* [Problem] Give back exactly the lines from the start of the listing to the line containing "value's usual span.", inclusive, and nothing beyond them.

* [Given information]
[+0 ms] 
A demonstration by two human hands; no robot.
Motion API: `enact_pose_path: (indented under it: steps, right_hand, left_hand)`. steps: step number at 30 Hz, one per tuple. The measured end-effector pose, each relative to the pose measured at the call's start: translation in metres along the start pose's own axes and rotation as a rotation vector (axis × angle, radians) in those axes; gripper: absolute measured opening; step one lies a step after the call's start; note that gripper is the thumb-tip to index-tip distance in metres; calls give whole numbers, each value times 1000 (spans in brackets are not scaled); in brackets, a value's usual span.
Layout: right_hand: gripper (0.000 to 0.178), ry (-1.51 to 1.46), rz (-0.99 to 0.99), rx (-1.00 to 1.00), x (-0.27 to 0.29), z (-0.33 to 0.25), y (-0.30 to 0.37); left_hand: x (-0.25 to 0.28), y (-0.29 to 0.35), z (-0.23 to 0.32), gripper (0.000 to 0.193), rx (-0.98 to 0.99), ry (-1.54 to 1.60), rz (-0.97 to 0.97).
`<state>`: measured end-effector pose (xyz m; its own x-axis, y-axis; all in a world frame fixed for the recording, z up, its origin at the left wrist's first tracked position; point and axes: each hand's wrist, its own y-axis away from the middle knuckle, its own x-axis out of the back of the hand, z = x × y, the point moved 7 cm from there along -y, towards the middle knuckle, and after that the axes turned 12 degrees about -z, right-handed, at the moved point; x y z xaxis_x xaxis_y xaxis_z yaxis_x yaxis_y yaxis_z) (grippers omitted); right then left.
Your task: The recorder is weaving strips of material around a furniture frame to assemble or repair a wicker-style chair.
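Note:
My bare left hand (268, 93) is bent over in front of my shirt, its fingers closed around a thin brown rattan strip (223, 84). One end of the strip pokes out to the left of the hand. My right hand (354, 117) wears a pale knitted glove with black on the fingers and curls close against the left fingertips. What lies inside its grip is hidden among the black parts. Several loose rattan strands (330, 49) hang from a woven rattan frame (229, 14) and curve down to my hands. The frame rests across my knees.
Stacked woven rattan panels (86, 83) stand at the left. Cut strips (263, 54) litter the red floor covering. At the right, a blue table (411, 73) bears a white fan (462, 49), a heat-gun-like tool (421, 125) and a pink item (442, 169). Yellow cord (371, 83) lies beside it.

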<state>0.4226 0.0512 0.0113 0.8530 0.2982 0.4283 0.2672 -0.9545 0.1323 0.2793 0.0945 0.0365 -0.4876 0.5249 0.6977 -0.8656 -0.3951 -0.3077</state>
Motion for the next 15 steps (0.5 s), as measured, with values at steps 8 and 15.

* [Task solution]
[+0 ms] 
A demonstration by two human hands; no robot.
Motion API: `enact_pose_path: (indented under it: steps, right_hand, left_hand)`. steps: step number at 30 Hz, one per tuple. The measured end-effector pose, each relative to the pose measured at the call's start: translation in metres along the start pose's own axes and rotation as a rotation vector (axis × angle, radians) in those axes; gripper: absolute measured opening; step one lies a step after the call's start; note that gripper is the thumb-tip to index-tip distance in metres; calls give whole numbers, each value times 1000 (spans in brackets are not scaled); in brackets, a value's usual span.

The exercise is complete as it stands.